Your output should be the exact lines from the start of the data through the line containing "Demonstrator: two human", with no pictures.

Raw data START

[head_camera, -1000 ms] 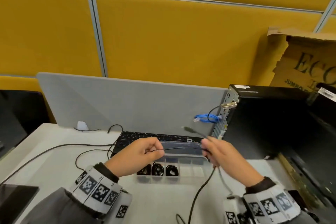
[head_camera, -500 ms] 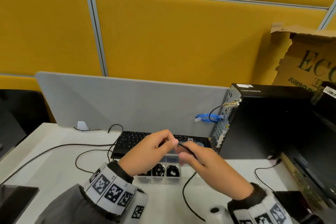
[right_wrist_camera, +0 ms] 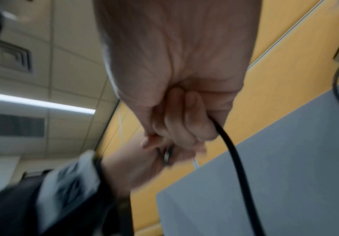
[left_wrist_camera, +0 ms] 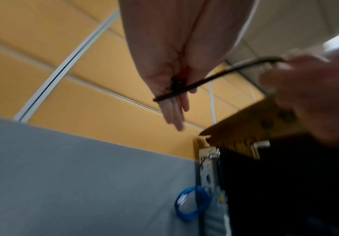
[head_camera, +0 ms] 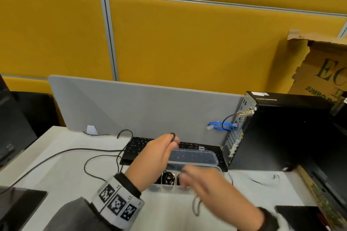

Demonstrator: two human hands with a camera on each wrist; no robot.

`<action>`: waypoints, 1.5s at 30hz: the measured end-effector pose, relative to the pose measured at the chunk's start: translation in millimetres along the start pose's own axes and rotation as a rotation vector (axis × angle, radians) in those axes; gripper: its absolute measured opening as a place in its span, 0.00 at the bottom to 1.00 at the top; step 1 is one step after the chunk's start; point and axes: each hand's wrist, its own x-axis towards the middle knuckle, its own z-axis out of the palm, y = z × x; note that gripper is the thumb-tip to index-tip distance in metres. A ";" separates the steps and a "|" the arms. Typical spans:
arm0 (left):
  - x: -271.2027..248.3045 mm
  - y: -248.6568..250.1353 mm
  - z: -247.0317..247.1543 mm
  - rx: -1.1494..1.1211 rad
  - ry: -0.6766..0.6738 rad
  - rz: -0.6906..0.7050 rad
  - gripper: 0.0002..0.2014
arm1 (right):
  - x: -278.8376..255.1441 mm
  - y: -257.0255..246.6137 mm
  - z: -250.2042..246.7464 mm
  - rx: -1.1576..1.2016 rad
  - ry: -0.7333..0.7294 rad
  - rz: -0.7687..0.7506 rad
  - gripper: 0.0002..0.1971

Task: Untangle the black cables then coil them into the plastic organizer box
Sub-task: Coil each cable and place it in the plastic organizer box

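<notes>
A thin black cable (head_camera: 172,135) is being pinched between the thumb and fingertips of the left hand (head_camera: 159,153), which is being held raised above the clear plastic organizer box (head_camera: 216,169); a small loop of the cable is showing above the fingers. The same cable is being gripped in the curled fingers of the right hand (head_camera: 210,184), which is blurred and is being held lower, over the near edge of the box, with a length of cable hanging below it toward the white table (head_camera: 62,170). In the left wrist view the cable is being stretched between the two hands. Coiled black cables (head_camera: 168,177) are lying in near compartments of the box, whose clear lid (head_camera: 193,157) is standing open toward the black keyboard (head_camera: 135,146) behind it. To the right, a black computer tower (head_camera: 281,133) is standing just beside the keyboard and box, closing off that side, with a coiled blue cable (head_camera: 221,125) at its rear panel. A grey divider panel (head_camera: 131,108) is bounding the back edge of the table. Loose black leads (head_camera: 62,153) are trailing across the open table surface on the left. Dark flat objects (head_camera: 20,206) are lying at the near left and near right corners.
</notes>
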 end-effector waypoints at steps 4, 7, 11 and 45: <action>-11.4 9.4 4.5 -0.767 -0.453 -0.196 0.23 | 9.8 24.1 -29.0 0.013 0.509 -0.014 0.09; -9.9 27.7 -0.4 -1.092 -0.381 -0.150 0.22 | 15.6 41.8 -13.8 -0.161 0.425 0.064 0.13; 9.0 21.7 -1.6 -1.016 -0.007 -0.008 0.13 | 4.1 24.5 32.2 -0.367 -0.118 0.053 0.09; 1.4 5.1 17.7 -0.706 -0.054 -0.133 0.21 | 15.0 22.5 45.7 -0.083 -0.235 -0.019 0.07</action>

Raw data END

Worked solution »
[head_camera, -1000 ms] 
[head_camera, -500 ms] 
[right_wrist_camera, +0 ms] 
[left_wrist_camera, +0 ms] 
[head_camera, +0 ms] 

Demonstrator: two human hands with a camera on each wrist; no robot.

The exercise is now complete.